In her debut memoir, titled after her 2020 one-woman show, singer and actor McCurdy (b. 1992) reveals the raw details of what she describes as years of emotional abuse at the hands of her demanding, emotionally unstable stage mom, Debra. Born in Los Angeles, the author, along with three older brothers, grew up in a home controlled by her mother. When McCurdy was 3, her mother was diagnosed with breast cancer. Though she initially survived, the disease’s recurrence would ultimately take her life when the author was 21. McCurdy candidly reconstructs those in-between years, showing how “my mom emotionally, mentally, and physically abused me in ways that will forever impact me.” Insistent on molding her only daughter into “Mommy’s little actress,” Debra shuffled her to auditions beginning at age 6. As she matured and starting booking acting gigs, McCurdy remained “desperate to impress Mom,” while Debra became increasingly obsessive about her daughter’s physical appearance.

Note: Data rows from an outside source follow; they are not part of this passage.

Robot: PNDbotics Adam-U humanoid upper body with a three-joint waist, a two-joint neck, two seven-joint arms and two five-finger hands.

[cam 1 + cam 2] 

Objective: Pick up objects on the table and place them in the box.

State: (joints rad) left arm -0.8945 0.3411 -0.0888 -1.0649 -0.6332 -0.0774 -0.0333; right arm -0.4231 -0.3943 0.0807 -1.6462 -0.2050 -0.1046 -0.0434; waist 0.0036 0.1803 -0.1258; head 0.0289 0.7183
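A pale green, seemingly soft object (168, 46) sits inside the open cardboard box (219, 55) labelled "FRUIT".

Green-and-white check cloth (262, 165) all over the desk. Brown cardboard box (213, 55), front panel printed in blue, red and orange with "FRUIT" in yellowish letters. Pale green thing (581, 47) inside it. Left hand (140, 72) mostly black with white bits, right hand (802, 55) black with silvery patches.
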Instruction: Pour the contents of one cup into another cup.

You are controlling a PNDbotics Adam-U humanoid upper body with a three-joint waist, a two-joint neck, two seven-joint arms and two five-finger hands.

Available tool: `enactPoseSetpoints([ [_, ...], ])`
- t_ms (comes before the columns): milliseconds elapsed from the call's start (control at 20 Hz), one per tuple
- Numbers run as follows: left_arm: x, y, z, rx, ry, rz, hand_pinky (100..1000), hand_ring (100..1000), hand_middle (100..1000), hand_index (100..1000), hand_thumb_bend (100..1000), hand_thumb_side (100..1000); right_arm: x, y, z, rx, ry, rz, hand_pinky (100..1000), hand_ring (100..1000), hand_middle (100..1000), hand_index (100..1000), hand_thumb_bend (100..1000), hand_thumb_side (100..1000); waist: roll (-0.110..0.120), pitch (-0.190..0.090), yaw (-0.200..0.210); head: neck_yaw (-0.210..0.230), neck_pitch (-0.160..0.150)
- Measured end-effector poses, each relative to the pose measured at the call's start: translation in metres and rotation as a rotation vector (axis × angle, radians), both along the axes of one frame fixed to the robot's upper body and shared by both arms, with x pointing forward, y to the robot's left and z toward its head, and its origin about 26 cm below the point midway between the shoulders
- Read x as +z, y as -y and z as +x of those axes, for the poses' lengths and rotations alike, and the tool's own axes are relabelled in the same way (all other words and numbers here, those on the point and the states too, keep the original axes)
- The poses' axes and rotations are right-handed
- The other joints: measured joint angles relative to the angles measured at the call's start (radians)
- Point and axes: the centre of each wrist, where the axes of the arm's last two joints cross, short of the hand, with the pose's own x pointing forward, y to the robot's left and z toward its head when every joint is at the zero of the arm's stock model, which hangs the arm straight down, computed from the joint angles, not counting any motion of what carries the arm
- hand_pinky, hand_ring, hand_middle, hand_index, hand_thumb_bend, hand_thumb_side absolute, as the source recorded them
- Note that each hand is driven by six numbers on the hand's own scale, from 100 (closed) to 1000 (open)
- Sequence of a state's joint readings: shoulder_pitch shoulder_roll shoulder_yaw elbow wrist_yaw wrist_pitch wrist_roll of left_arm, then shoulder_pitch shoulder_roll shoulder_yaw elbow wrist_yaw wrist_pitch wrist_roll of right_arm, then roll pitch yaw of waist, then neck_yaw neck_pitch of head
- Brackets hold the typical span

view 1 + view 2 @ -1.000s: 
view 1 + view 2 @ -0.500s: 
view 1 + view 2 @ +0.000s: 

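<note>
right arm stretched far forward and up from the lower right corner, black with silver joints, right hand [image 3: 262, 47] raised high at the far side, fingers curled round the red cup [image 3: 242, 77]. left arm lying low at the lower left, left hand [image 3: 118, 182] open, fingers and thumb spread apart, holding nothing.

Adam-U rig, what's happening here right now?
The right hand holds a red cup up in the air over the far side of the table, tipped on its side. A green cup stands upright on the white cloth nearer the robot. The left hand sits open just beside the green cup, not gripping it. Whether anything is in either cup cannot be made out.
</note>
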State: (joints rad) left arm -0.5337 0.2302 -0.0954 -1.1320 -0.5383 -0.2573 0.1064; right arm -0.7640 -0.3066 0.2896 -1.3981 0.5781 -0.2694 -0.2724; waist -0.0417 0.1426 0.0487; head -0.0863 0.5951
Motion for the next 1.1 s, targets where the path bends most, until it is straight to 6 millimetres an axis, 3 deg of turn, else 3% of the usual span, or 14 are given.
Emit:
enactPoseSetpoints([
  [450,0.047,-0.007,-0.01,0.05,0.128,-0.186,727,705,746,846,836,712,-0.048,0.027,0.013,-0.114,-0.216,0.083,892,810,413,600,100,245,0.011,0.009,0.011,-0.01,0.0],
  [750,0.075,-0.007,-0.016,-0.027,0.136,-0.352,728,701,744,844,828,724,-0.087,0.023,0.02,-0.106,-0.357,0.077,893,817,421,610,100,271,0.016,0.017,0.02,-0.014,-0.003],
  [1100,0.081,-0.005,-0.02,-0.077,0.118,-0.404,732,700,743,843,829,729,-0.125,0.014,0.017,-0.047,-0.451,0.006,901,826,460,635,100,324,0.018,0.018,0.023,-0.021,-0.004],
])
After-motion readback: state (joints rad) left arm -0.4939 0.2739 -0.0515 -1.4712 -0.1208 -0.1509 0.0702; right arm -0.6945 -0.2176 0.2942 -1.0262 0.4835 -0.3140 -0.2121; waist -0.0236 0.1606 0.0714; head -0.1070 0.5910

She tinted her daughter’s eyelashes, whitened her teeth, enforced a tightly monitored regimen of “calorie restriction,” and performed regular genital exams on her as a teenager. Eventually, the author grew understandably resentful and tried to distance herself from her mother. As a young celebrity, however, McCurdy became vulnerable to eating disorders, alcohol addiction, self-loathing, and unstable relationships. Throughout the book, she honestly portrays Debra’s cruel perfectionist personality and abusive behavior patterns, showing a woman who could get enraged by everything from crooked eyeliner to spilled milk. At the same time, McCurdy exhibits compassion for her deeply flawed mother. Late in the book, she shares a crushing secret her father revealed to her as an adult. While McCurdy didn’t emerge from her childhood unscathed, she’s managed to spin her harrowing experience into a sold-out stage act and achieve a form of catharsis that puts her mind, body, and acting career at peace.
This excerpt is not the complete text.